Description
Literary Nonfiction. Poetry. Women's Studies. Ann Elizabeth Carson looks to the past from the perspective of a contemporary feminist in her exploration of similarities between the women's coded language and that used by those working on the Underground Railway. The positioning of laundry on a line and particular quilted patterns were used to convey, for instance, whether a man/woman or a travel route was safe. Ann uses her skill as a long-time psychotherapist and writer to elucidate the role of women's hidden language and how we communicate a rich subterranean world of emotion and knowledge.

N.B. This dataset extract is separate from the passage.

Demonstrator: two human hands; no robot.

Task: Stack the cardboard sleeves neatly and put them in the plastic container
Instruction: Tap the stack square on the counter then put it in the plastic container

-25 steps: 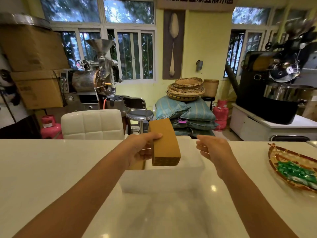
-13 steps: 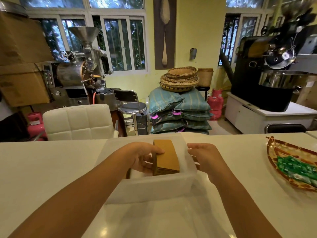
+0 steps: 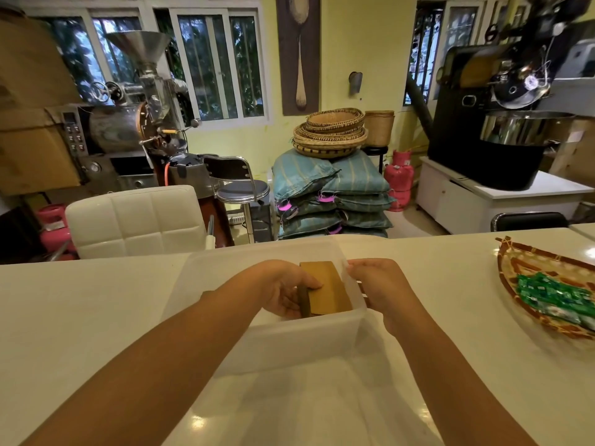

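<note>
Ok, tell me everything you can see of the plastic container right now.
The plastic container is a translucent, milky-white rectangular tub, open-topped, no lid visible, standing upright on the white table. Inside, against its right wall, lies a stack of brown cardboard sleeves, tilted. The left hand reaches inside and grips the stack; the right hand holds the right rim. The floor is hidden behind the frosted front wall.

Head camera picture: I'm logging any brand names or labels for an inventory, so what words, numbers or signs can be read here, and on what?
No text can be read.
Stack of cardboard sleeves in the plastic container: plain brown, no print visible.
Green packets in the woven tray: pale marks, too small to read.
Red gas cylinder: a small label, blurred.
Roaster control panel: buttons only, markings too small.
</note>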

LAUNDRY LINES: A MEMOIR in Stories and Poems is about the imperative to tell our stories for our survival, the complex emotional inheritance and painful undertow in families, the slow reconciliation with the blows and beauties meted out by life that comes with age, and the deep sensual salve offered by surrender to nature.
Author Bio
Writer, sculptor, poet and feminist, Ann Elizabeth Carson is the author of several volumes of poetry and prose, including Shadows Light (2005), My Grandmother's Hair (2006), and The Risks of Remembrance (2010). We All Become Stories, published in 2013, explores experiences of memory and aging; and Inanna Publications has just brought out her memoir, LAUNDRY LINES: A MEMOIR IN STORIES AND POEMS, in 2015. Previously a Toronto psychotherapist in private practice, she worked for many years as a counsellor, as well as a supervisor and instructor at York University. Ann Elizabeth Carson is One of Toronto's Mille Femmes (2008 Luminato Festival) which paid tribute to women who have made a contribution to the arts. She continues to write, sculpt and read from her work in solo and collaborative events in Toronto and on Manitoulin Island, where she is a long-time summer resident, and to lead workshops on how the arts create a new perspective on the ways in which we see ourselves and our world.